Another explanation of the yaylak's importance and position in today's agriculture is given by recent research: "Because it is semiarid, large parts of the Middle East traditionally have been given over to a mode of livelihood that combines the extensive cultivation of crops such as wheat and barley with sheep and goat herding. Herds are usually moved in fixed patterns between adjacent ecological zones in the course of a year and graze on the stubble of cultivated fields after harvest. Such movement is called transhumant pastoralism or seminomadism, and it differs from the movement of nomadic groups who follow their herds (pastoral nomadism). Seminomadic pastoralists and pastoral nomads form a significant but declining minority in such countries as Saudi Arabia (probably less than 3 percent), Iran (4 percent), and Afghanistan (no more than 10 percent). They comprise less than 2 percent of the population in the countries of North Africa, with the exception of Libya and Mauritania."

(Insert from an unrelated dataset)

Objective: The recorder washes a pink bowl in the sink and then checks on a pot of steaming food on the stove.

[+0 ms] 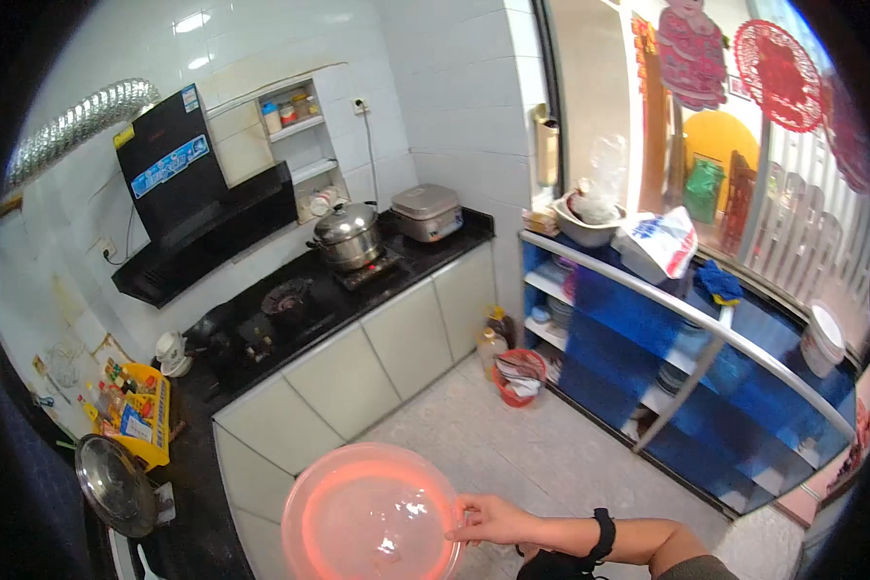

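Note:
My right hand [487,519] grips the right rim of a round, translucent pink plastic basin [377,507] at the bottom of the view. The thumb lies over the rim, with fingers at its outer side. Shiny reflections show in the basin; whether it holds water I cannot tell. Below it the basin's lower edge is cut off by the picture. A dark band circles my right wrist. My left hand is out of view. Left of the basin runs a black countertop [196,533], where a glass pot lid [116,486] leans against a yellow basket [161,420] of bottles and packets.
A steel pot [348,235] stands on a cooktop beside a rice cooker [428,210]. A gas burner [287,297] sits under the range hood [210,232]. On the floor are a red bin [520,395] and bottles [490,348], near a blue glass-door cabinet [616,341].

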Demonstrator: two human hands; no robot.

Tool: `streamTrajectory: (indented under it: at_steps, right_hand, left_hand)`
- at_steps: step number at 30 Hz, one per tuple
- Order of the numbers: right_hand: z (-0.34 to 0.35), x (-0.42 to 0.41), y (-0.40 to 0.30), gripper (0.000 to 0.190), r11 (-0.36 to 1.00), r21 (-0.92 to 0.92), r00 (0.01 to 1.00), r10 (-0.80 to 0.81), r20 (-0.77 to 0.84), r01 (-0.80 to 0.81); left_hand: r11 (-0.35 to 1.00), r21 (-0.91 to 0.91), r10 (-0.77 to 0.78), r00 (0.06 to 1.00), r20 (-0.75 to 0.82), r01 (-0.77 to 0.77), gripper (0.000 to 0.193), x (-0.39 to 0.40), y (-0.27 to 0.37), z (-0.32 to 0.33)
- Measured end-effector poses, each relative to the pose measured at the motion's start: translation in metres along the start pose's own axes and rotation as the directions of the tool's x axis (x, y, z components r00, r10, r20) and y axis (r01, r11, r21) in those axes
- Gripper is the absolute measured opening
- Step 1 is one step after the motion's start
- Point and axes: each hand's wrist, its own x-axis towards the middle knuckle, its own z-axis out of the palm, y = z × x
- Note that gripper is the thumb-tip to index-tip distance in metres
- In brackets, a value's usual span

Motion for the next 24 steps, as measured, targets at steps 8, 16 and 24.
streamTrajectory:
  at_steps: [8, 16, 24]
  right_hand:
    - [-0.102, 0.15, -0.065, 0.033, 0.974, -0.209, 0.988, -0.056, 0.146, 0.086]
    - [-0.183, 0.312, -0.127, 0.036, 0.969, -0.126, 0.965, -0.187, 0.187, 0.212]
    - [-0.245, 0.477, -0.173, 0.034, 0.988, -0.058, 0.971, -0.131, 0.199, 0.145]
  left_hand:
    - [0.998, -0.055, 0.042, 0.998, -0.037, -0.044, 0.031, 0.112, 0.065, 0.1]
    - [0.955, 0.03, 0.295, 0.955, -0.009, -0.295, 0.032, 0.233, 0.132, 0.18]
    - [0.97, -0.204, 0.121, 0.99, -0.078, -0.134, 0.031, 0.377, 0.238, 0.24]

Variation in mobile pastoral systems is commonly linked to both the ecology of herding and socio-political negotiations. These factors can contribute to significant changes in the way pastoralists manage territory and lay claim on locations in their landscape (e.g., pastures and campgrounds). In light of the environmental variability in pasture quality from year to year, however, ownership and control of particular locations and resources such as summer and winter pastures (ailoq and qhishloq) and seasonal cisterns (yekhdon) brought about various forms of social interactions, such as trading of resources, political alliances, and land rental, to meet the needs of domesticated herds.

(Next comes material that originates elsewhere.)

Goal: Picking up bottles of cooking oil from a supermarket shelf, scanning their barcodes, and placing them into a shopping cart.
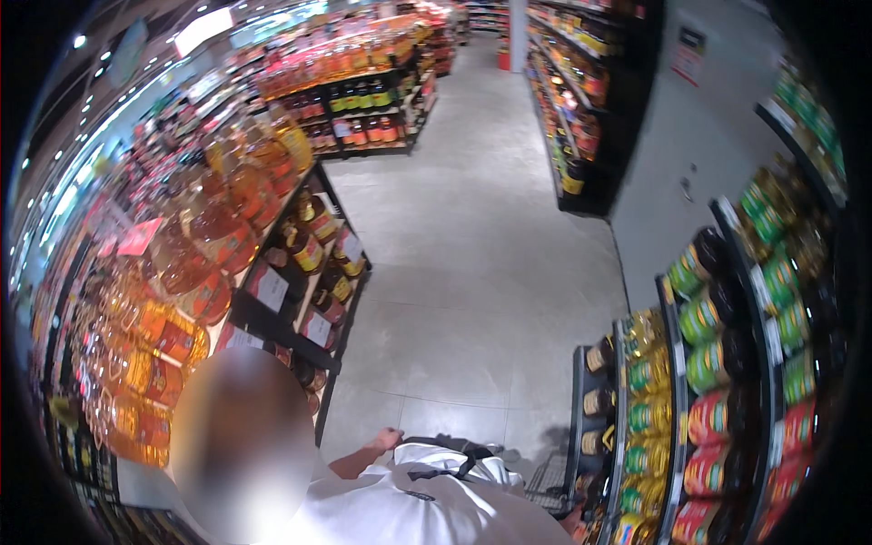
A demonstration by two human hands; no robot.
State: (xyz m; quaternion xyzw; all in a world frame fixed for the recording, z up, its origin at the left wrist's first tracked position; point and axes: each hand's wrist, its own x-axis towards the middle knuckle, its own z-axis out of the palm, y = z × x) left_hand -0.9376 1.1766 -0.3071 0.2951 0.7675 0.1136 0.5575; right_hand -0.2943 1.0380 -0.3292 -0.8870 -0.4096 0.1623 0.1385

Another source provides additional background on yaylak pastoralism in Iran and Caucasus: "The seminomads live in a valley or on a plain in winter and in the highlands during the summer. Their "seasonal home" can mark the beginning of their transition from seminomadic pastoralism to a settled village life. Another example of this way of life from another part of the Northern Tier is the Bakhtiari tribes of Iran. All along the Zagros mountain range from Azerbaijan to the Arabian Sea, pastoral tribes move back and forth with their herds every year between their home in the valley and the one in the foothills."